Der Täter schrie bei dem Angriff Allahu akbar, bevor er nach kürzerer Verfolgung von der Polizei erschossen wurde. Wie später bekannt wurde, handelt es sich um einen 18-jährigen aus Tschetschenien stammenden Schüler des Ermordeten.

Erst im September hatte es einen blutigen Anschlag auf Journalisten nahe der ehemaligen Redaktionsräume des Satire-Magazins Charlie Hebdo gegeben. Im gleichen Monat hatte auch der Prozess gegen mehrere Terrorhelfer des Anschlags von 2015 begonnen.

4 KOMMENTARE

  1. Macht euch nicht unglücklich. Die Grenzen zwischen Mut und Dummheit sind fließend.

  2. Die Köpfe sitzen locker, und fallen oft vom Hocker.

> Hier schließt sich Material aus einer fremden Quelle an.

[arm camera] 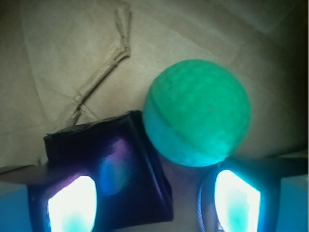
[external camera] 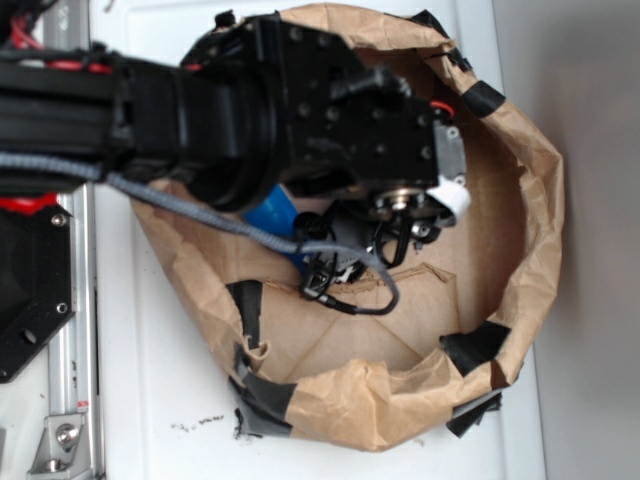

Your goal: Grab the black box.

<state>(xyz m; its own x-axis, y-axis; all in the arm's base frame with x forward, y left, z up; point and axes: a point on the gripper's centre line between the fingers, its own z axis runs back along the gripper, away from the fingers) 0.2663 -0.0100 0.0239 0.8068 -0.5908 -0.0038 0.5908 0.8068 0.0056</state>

    So ist das heutzutage nun einmal, im „tollsten“ Bunt-Europa, das die Welt je gesehen hat.

    Der Tschetschene ist schließlich nur seinem Propheten beigesprungen, in dessen größter Not, das war praktisch Heldenmut.

    Wäre das in Germoney passiert, bekäme er dafür von Frank Walter, dem linksextremen Spalter, mutmaßlich das Bundesverdienstkreuz wegen gelungener Integration.